### [WORK TASK]
The answer must be the complete listing, reproduced exactly.

### [SUPPLIED RECORDS]
*** Block opens ***

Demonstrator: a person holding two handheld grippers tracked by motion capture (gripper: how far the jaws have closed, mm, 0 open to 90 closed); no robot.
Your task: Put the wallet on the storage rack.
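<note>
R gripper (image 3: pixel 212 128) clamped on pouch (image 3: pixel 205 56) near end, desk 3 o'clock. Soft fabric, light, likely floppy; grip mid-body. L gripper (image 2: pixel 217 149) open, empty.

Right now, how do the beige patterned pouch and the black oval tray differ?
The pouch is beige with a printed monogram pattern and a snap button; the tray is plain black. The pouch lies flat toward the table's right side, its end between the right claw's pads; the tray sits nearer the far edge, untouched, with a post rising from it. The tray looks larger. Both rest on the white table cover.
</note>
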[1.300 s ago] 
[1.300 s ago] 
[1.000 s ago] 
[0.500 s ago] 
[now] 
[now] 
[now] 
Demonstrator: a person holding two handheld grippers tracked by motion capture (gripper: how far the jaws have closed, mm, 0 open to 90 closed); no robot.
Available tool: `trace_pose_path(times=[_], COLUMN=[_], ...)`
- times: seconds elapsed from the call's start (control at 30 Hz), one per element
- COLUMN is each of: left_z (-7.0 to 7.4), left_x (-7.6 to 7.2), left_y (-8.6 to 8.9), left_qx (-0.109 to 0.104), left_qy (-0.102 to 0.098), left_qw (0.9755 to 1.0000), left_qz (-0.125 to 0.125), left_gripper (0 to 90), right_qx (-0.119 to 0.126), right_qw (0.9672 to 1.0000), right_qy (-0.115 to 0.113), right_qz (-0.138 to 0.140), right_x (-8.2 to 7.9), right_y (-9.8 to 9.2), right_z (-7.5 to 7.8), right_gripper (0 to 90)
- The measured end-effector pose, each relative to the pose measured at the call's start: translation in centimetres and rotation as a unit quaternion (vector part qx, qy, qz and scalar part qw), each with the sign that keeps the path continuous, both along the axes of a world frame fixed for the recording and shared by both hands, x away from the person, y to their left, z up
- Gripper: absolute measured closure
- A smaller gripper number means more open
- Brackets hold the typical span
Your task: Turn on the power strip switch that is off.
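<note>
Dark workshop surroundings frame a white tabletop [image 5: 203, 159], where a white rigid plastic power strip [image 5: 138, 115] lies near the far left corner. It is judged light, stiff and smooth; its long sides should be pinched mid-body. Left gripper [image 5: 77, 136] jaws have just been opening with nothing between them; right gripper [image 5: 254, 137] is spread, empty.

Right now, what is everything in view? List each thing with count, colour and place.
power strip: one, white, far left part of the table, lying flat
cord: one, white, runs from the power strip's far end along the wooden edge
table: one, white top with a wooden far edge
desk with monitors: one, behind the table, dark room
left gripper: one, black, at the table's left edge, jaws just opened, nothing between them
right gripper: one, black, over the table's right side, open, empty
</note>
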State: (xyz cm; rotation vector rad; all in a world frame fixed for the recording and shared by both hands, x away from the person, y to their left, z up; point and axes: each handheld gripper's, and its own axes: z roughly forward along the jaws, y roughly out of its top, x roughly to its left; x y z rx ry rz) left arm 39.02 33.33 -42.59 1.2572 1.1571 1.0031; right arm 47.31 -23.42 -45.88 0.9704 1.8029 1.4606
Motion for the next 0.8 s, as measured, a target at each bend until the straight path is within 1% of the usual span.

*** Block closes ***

### [SOLUTION TO THIS EXERCISE]
Demonstrator: a person holding two handheld grippers tracked by motion capture (gripper: how far the jaws have closed, mm, 0 open to 90 closed); no robot.
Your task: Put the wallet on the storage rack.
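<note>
R gripper (image 3: pixel 212 128) clamped on pouch (image 3: pixel 205 56) near end, desk 3 o'clock. Soft fabric, light, likely floppy; grip mid-body. L gripper (image 2: pixel 217 149) open, empty.

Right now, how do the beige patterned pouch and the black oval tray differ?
The pouch is beige with a printed monogram pattern and a snap button; the tray is plain black. The pouch lies flat toward the table's right side, its end between the right claw's pads; the tray sits nearer the far edge, untouched, with a post rising from it. The tray looks larger. Both rest on the white table cover.
</note>
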[1.300 s ago] 
[1.300 s ago] 
[1.000 s ago] 
[0.500 s ago] 
[now] 
[now] 
[now] 
Demonstrator: a person holding two handheld grippers tracked by motion capture (gripper: how far the jaws have closed, mm, 0 open to 90 closed); no robot.
Available tool: `trace_pose_path(times=[_], COLUMN=[_], ...)`
- times: seconds elapsed from the call's start (control at 30 Hz), one per element
- COLUMN is each of: left_z (-7.0 to 7.4), left_x (-7.6 to 7.2), left_y (-8.6 to 8.9), left_qx (-0.109 to 0.104), left_qy (-0.102 to 0.098), left_qw (0.9755 to 1.0000), left_qz (-0.125 to 0.125), left_gripper (0 to 90), right_qx (-0.119 to 0.126), right_qw (0.9672 to 1.0000), right_qy (-0.115 to 0.113), right_qz (-0.138 to 0.140), right_x (-8.2 to 7.9), right_y (-9.8 to 9.2), right_z (-7.5 to 7.8), right_gripper (0 to 90)
- The measured end-effector pose, each relative to the pose measured at the call's start: translation in centimetres and rotation as a unit quaternion (vector part qx, qy, qz and scalar part qw), each with the sign that keeps the path continuous, both along the axes of a world frame fixed for the recording and shared by both hands, x away from the person, y to their left, z up
- Gripper: absolute measured closure
- A smaller gripper number means more open
- Brackets hold the typical span
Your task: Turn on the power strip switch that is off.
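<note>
Dark workshop surroundings frame a white tabletop [image 5: 203, 159], where a white rigid plastic power strip [image 5: 138, 115] lies near the far left corner. It is judged light, stiff and smooth; its long sides should be pinched mid-body. Left gripper [image 5: 77, 136] jaws have just been opening with nothing between them; right gripper [image 5: 254, 137] is spread, empty.

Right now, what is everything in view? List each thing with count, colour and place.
power strip: one, white, far left part of the table, lying flat
cord: one, white, runs from the power strip's far end along the wooden edge
table: one, white top with a wooden far edge
desk with monitors: one, behind the table, dark room
left gripper: one, black, at the table's left edge, jaws just opened, nothing between them
right gripper: one, black, over the table's right side, open, empty
</note>
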State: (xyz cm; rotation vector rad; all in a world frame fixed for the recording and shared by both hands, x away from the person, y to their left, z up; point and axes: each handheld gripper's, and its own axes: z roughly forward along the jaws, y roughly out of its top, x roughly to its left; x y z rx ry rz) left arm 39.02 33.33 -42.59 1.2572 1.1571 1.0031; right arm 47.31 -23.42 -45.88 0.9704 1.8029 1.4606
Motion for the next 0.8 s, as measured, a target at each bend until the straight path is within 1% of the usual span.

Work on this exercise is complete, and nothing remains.